__AVAILABLE DATA__:
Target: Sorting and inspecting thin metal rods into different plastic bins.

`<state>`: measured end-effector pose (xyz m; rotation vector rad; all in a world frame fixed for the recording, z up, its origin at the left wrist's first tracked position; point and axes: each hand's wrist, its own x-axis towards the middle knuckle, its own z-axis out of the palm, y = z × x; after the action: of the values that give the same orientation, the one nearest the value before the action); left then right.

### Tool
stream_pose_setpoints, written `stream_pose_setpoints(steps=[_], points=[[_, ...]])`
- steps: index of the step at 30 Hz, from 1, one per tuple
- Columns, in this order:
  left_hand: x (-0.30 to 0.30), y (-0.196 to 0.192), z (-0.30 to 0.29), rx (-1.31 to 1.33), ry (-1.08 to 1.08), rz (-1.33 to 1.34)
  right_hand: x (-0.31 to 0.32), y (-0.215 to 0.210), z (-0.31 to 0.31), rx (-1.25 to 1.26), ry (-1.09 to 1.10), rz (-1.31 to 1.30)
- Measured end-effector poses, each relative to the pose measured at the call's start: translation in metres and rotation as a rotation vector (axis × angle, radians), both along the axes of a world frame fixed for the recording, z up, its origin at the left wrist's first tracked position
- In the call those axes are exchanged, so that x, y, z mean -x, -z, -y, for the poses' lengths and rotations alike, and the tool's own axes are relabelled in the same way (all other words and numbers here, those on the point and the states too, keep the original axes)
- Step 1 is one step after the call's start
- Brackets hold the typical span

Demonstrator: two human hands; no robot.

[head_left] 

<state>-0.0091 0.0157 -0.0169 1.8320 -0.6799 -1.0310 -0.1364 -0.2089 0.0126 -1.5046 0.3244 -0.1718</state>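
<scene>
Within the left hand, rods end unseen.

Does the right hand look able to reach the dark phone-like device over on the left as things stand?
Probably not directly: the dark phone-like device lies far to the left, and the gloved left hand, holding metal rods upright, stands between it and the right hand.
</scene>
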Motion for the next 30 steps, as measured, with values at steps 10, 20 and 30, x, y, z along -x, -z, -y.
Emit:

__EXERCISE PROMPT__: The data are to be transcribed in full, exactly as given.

__EXERCISE RESPONSE__:
Target: Sorting and inspecting thin metal rods into different plastic bins.

`<state>`: measured end-effector pose (xyz m; rotation vector rad; all in a world frame fixed for the recording, z up, its origin at the left wrist's first tracked position; point and axes: each hand's wrist, its own x-axis towards the middle knuckle, its own z-axis out of the palm, y = z × x; after the action: of the values that give the same orientation, the one nearest the value before the action); left then right.

### Tool
stream_pose_setpoints, written `stream_pose_setpoints(steps=[_], points=[[_, ...]])`
- steps: index of the step at 30 Hz, from 1, one per tuple
- Columns, in this order:
  left_hand: x (-0.30 to 0.30), y (-0.196 to 0.192), z (-0.30 to 0.29), rx (-1.31 to 1.33), ry (-1.08 to 1.08), rz (-1.33 to 1.34)
  right_hand: x (-0.31 to 0.32), y (-0.215 to 0.210), z (-0.31 to 0.31), rx (-1.25 to 1.26), ry (-1.09 to 1.10), rz (-1.31 to 1.30)
- Measured end-effector poses, each relative to the pose measured at the call's start: translation in metres and rotation as a rotation vector (axis × angle, radians), both along the axes of a world frame fixed for the recording, z up, its origin at the left wrist's first tracked position
- In the call those axes are exchanged, so that x, y, z mean -x, -z, -y, for the poses' lengths and rotations alike, and the tool's own axes are relabelled in the same way (all other words and numbers here, those on the point and the states too, keep the original axes)
- Step 1 is one step after the call's start
- Brackets hold the typical span

Demonstrator: two human hands; no robot.

[head_left] 

<state>-0.0091 0.0157 -0.0169 1.8320 -0.6799 -1.0310 -0.1364 -0.2089 0.0126 -1.5046 0.3244 -0.1718</state>
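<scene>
Within the left hand, rods end unseen.

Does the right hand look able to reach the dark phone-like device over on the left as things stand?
Probably not directly: the dark phone-like device lies far to the left, and the gloved left hand, holding metal rods upright, stands between it and the right hand.
</scene>
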Motion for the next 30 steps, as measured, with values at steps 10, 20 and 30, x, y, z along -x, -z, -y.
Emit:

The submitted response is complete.